Furthermore, when a propeller-type blower is used as the blower 4 as in the case of this embodiment, the negative pressure region downstream of the blower usually has a pressure balance relationship with the main air flow blown by the blower 4. , resulting in a very unstable pressure state,
Not only does this significantly reduce the air blowing capacity of the blower 4, but it also becomes a cause of noise generation by the blower 4.

Therefore, as shown in the present invention, the pressure control port 23 is provided in the center of the air control plate 6, and the pressure control port 23 is provided near the rotation center of the blower 4.
By facing the pressure opening 23 from the combustion chamber 18,
Since an air flow is generated that flows to the blower 4 side through the airflow, the unstable pressure state can be eliminated, and the above-mentioned drawbacks can be significantly improved.

Further, the outer periphery of the combustion tube 9 is formed into a hot air passage 20, through which exhaust gas and air flow from a propeller fan are mixed and passed.

That is, since the high-temperature airflow is passed through, it has the effect of keeping the combustion cylinder warm.

Therefore, since there is no need to cool the flame or the like inside the combustion tube, deterioration of combustion characteristics can be prevented.

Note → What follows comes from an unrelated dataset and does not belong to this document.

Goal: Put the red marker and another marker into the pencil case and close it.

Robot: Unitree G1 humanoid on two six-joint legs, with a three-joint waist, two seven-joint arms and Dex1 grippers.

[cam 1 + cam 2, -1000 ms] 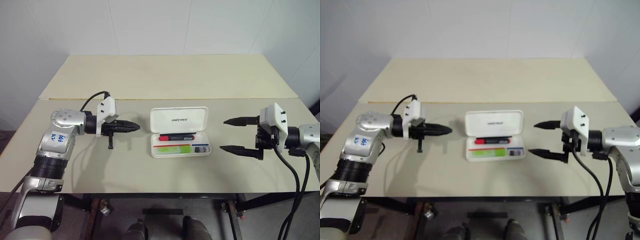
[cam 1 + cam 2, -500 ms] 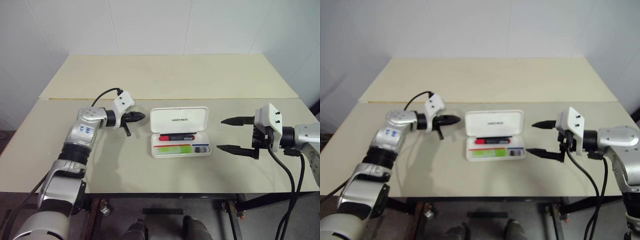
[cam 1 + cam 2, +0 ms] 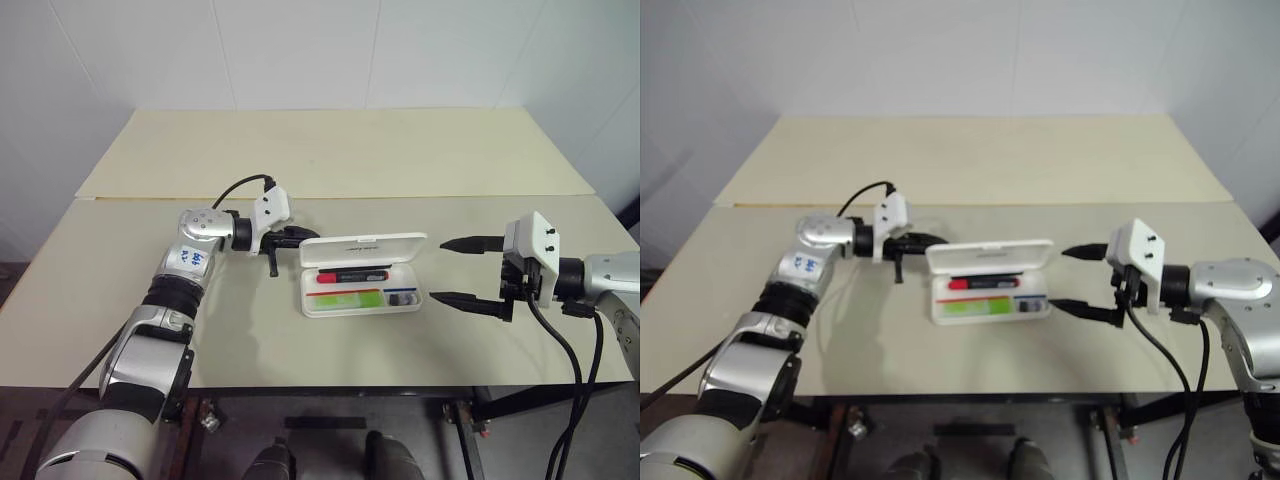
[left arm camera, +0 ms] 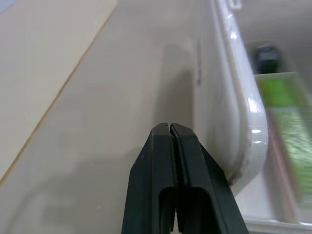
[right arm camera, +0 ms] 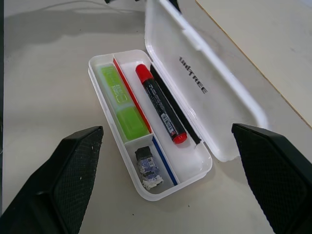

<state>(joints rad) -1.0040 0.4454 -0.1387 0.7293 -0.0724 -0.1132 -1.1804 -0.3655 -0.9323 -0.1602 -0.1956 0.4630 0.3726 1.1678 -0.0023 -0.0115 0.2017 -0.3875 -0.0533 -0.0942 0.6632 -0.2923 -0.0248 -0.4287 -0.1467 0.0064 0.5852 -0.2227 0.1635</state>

As explained above, the combustion device of the present invention has a burner whose combustion amount is approximately proportional to the amount of combustion air, and a combustion chamber in which the magnitude of the negative pressure is changed in proportion to the flow rate of hot air from the blower. A pressure control port is provided at the waist and in the center of the baffle plate, facing the center of rotation of the blower, so that when the combustion chamber becomes negative pressure, combustion air is sucked in. Since the exhaust gas from the combustion chamber is effectively discharged using negative pressure near the center, the structure is simpler than conventional combustion devices, and extremely stable combustion can be maintained.

[Brief explanation of the drawing]

FIG. 1 is a sectional view of a combustion device according to an embodiment of the present invention;
FIG. 2 is a pressure distribution diagram on the downstream side of the blower, and FIG. 3 is a characteristic diagram illustrating the operation of the present invention. 3...Burner (combustion part), 4...Blower, 6...Blast plate, 9...Combustion tube, 1
5...Combustion air supply port, 16...Vent passage, 17...Closing plate, 18...Combustion chamber, 19... - Outer cylinder, 21... Warm air discharge port, 22... Air supply port for hot air.

Claims (1)

[Scope of utility model registration request] A propeller fan is disposed above the burner and facing the burner, and an outer cylinder is disposed outside the burner and the propeller fan, and between the burner and the propeller fan, a propeller fan is disposed at the center of rotation of the propeller fan. A flat baffle plate having a pressure control port is provided, a hot air path is provided between the combustion tube of the burner and the outer cylinder, a ventilation path is provided between the upper end of the combustion tube and the baffle plate, and the A combustion device in which the outer diameter of the baffle plate is larger than the outer diameter of the combustion tube.